When a problem drinker or alcoholic achieves sobriety, it is much easier to address the ongoing fallout from the effects of alcohol on the life, health, work history, personal relationships etc. Afterall, there are many aspects to people’s relationship to alcohol.

According to the AUDIT: The Alcohol Use Disorders Identification Test, a harmful relationship with alcohol may be established if someone drinks 3-4 drinks almost daily, 6 drinks once a month and has ever been told by a health professional that they have concern for the client’s drinking or that they need to cut back.

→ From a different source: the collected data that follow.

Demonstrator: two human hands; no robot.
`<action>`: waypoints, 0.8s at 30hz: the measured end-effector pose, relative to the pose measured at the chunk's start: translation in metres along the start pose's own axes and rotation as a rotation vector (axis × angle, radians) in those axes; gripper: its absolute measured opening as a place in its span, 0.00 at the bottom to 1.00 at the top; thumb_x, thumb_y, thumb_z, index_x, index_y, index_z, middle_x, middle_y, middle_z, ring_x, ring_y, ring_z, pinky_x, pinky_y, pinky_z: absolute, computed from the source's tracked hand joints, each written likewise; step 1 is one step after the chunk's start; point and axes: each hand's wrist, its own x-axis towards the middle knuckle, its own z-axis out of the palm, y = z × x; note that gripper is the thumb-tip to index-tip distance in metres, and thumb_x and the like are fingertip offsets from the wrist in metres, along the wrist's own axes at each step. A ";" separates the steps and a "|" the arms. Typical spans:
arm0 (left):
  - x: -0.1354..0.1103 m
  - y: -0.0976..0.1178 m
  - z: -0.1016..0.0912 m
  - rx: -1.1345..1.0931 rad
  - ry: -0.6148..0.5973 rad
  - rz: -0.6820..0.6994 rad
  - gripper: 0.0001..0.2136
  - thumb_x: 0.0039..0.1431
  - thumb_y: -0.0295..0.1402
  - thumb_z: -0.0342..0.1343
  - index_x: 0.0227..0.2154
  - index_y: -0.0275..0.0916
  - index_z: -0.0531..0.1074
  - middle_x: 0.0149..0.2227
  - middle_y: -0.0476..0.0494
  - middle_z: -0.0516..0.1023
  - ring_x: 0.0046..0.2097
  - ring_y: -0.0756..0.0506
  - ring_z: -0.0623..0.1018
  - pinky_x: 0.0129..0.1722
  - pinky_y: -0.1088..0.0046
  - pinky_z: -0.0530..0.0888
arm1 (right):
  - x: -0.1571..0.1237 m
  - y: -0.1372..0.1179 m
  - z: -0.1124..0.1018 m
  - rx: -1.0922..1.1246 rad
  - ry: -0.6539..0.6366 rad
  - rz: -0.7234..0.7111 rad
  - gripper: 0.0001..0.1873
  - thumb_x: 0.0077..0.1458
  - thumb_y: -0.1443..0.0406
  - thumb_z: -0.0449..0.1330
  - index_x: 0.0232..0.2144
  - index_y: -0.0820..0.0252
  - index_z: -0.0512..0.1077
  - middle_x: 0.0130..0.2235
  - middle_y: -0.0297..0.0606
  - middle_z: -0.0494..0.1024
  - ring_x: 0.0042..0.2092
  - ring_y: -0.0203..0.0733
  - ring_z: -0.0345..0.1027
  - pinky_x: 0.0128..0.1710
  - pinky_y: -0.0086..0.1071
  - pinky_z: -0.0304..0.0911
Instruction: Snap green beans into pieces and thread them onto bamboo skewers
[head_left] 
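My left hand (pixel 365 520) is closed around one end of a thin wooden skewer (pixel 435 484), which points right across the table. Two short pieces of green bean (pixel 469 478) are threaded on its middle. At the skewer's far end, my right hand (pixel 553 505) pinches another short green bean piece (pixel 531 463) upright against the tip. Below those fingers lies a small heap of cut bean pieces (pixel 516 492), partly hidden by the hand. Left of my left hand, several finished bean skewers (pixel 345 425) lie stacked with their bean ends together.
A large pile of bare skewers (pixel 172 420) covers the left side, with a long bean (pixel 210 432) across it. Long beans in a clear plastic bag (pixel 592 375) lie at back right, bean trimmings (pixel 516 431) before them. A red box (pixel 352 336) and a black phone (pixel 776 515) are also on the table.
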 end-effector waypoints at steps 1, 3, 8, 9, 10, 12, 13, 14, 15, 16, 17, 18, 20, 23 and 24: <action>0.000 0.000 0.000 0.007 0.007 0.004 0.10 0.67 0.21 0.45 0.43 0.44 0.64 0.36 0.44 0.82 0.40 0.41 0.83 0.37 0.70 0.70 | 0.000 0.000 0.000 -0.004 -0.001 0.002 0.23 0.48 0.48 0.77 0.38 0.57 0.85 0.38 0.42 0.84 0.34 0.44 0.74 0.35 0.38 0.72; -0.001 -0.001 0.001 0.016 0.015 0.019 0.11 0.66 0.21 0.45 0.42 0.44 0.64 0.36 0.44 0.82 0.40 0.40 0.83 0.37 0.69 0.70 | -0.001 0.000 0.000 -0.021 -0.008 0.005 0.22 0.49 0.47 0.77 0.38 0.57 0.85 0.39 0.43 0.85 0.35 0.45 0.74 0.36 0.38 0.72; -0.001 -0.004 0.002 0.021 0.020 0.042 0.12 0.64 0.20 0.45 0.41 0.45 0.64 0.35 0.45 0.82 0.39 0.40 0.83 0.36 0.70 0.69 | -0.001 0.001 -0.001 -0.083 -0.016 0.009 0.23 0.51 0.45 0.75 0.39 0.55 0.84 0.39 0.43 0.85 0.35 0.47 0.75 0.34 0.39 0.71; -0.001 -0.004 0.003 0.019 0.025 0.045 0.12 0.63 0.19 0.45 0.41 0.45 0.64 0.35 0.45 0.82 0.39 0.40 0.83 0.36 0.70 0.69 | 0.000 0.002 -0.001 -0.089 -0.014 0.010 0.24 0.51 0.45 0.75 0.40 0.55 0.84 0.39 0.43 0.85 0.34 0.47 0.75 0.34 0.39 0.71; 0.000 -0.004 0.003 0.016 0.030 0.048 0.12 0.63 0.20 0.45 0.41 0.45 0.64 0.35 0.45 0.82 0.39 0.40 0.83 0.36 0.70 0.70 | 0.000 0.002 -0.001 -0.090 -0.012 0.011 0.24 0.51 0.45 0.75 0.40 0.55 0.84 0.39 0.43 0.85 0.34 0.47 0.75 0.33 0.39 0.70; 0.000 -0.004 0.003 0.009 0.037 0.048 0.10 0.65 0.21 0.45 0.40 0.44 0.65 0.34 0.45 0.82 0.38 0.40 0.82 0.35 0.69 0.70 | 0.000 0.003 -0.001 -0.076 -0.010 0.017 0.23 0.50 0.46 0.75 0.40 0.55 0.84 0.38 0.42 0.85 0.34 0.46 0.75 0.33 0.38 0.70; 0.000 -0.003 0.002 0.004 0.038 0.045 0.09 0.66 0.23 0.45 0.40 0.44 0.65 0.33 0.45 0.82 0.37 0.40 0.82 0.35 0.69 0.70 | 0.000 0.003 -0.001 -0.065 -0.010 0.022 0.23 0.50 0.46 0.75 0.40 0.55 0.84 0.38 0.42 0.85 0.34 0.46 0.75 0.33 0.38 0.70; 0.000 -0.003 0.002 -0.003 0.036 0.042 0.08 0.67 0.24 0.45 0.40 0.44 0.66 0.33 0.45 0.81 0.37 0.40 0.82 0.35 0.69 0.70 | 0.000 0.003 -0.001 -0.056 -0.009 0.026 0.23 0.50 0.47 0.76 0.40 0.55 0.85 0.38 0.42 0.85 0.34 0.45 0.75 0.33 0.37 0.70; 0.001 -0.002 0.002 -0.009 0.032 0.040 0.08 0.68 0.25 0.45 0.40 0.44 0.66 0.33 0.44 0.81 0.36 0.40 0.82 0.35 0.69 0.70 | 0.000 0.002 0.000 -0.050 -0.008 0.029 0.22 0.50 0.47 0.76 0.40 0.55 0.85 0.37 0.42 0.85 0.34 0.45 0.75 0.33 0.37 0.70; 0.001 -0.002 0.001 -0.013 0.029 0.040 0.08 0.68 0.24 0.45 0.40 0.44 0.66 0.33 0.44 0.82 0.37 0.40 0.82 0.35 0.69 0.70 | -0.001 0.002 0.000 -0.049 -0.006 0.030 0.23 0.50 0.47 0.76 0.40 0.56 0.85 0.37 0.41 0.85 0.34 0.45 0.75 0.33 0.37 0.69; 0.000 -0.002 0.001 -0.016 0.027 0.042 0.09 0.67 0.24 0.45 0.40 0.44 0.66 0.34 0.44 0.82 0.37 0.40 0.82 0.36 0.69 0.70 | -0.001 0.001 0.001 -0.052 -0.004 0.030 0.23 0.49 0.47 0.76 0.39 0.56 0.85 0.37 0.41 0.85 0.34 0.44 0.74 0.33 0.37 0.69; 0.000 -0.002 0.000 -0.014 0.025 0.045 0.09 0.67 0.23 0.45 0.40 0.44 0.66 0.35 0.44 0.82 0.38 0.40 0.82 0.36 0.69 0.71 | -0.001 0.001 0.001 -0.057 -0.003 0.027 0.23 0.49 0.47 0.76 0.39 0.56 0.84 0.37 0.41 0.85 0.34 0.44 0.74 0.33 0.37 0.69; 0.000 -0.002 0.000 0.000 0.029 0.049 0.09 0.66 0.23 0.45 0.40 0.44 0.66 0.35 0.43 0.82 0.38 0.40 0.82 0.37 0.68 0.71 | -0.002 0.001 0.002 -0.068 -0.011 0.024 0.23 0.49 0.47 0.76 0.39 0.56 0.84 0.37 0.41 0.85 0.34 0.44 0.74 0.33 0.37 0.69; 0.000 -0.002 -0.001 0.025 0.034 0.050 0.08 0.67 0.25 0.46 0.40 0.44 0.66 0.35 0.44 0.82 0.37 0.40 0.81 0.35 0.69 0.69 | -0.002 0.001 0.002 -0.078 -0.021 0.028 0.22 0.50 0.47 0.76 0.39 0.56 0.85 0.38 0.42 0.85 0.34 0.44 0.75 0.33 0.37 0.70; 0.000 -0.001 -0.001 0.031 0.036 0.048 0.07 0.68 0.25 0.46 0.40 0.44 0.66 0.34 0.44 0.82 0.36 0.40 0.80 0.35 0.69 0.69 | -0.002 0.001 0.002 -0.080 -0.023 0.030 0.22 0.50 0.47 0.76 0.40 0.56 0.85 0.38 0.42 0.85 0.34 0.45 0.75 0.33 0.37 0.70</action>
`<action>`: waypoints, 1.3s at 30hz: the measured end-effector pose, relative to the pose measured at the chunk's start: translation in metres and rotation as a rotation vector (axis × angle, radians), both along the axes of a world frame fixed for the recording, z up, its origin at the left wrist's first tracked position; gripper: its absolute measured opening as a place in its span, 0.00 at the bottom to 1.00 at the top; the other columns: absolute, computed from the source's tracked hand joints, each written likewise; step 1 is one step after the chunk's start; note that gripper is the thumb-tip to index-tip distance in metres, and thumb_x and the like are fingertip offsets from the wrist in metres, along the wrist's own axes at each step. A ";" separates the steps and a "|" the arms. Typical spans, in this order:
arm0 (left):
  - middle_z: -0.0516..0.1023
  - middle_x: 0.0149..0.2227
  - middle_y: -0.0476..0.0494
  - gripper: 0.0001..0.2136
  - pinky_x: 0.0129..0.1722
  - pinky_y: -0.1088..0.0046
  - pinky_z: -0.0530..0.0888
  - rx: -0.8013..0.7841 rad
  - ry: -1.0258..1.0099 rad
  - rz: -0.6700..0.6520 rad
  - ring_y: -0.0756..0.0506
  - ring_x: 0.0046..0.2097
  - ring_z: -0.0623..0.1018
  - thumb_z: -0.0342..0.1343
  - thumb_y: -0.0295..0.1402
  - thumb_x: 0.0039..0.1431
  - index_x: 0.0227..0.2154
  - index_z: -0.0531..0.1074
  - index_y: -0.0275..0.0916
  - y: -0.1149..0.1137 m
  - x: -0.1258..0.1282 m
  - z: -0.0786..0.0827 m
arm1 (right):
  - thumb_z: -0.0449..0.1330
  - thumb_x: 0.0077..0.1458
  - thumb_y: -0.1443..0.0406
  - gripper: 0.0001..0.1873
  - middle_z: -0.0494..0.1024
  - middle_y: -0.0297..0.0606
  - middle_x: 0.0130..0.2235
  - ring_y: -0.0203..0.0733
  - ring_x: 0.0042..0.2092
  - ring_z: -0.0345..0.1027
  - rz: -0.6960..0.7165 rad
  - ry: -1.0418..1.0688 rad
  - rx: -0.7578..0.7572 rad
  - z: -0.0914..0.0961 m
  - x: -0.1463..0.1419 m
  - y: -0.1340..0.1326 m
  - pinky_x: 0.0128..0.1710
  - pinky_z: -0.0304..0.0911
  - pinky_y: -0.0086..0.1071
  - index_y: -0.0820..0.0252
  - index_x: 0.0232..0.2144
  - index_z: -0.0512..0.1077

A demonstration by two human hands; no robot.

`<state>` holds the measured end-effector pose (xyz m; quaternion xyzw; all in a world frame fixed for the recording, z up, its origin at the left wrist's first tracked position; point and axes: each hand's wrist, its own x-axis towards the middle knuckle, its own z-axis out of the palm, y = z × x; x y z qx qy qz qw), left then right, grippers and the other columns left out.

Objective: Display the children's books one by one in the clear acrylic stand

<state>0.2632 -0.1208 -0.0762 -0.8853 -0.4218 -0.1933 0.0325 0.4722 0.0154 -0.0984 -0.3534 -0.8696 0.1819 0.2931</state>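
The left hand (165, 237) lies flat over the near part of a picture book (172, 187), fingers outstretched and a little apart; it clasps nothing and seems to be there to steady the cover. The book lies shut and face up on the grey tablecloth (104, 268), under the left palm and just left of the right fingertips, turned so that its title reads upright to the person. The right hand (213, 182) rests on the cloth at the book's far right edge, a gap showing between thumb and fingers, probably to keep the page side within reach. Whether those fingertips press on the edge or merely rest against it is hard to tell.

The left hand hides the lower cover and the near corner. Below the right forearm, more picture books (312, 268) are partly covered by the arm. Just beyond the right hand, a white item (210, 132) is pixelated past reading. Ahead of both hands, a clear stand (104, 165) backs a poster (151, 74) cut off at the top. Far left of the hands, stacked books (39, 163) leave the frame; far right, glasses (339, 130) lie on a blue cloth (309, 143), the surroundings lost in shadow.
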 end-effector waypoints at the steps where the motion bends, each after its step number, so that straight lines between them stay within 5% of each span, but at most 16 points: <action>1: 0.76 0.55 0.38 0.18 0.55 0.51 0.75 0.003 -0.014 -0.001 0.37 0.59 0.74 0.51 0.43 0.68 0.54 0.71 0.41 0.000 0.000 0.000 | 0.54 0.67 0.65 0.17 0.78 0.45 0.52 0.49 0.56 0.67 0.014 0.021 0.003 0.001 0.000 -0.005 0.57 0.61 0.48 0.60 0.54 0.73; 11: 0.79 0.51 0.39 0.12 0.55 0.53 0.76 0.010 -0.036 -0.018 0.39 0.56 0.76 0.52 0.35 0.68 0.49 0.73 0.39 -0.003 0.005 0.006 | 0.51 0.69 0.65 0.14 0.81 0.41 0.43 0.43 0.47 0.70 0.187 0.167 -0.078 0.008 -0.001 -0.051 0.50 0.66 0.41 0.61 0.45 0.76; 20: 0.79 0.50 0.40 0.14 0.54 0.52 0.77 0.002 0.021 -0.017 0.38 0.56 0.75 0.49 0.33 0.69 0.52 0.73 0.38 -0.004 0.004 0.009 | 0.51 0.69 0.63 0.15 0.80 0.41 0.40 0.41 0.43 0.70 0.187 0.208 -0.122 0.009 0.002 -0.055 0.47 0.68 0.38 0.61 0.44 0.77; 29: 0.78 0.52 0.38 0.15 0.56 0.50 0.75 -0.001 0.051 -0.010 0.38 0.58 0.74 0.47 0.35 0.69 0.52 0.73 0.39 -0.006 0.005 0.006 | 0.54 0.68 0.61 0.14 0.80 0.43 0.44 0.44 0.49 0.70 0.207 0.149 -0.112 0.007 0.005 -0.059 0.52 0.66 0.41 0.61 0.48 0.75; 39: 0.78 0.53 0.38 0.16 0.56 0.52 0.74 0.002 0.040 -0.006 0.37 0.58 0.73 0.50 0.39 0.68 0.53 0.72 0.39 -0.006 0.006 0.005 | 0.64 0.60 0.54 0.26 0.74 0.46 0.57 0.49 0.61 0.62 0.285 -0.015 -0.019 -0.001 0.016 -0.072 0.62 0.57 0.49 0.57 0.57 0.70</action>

By discussing the relationship a person has to alcohol I can discuss with someone whether their drinking patterns constitute a healthy or unhealthy relationship to alcohol and the effects alcohol has on the persons mind and body, and also their spirit if they are open to looking at that. There is not necessarily a need to get someone to say they are an alcoholic if they feel uncomfortable with the label. Maybe over time such an identification is something the individual can embrace for themselves because they understand how it fits then, not because I need them to be something that meets a definition I set for them.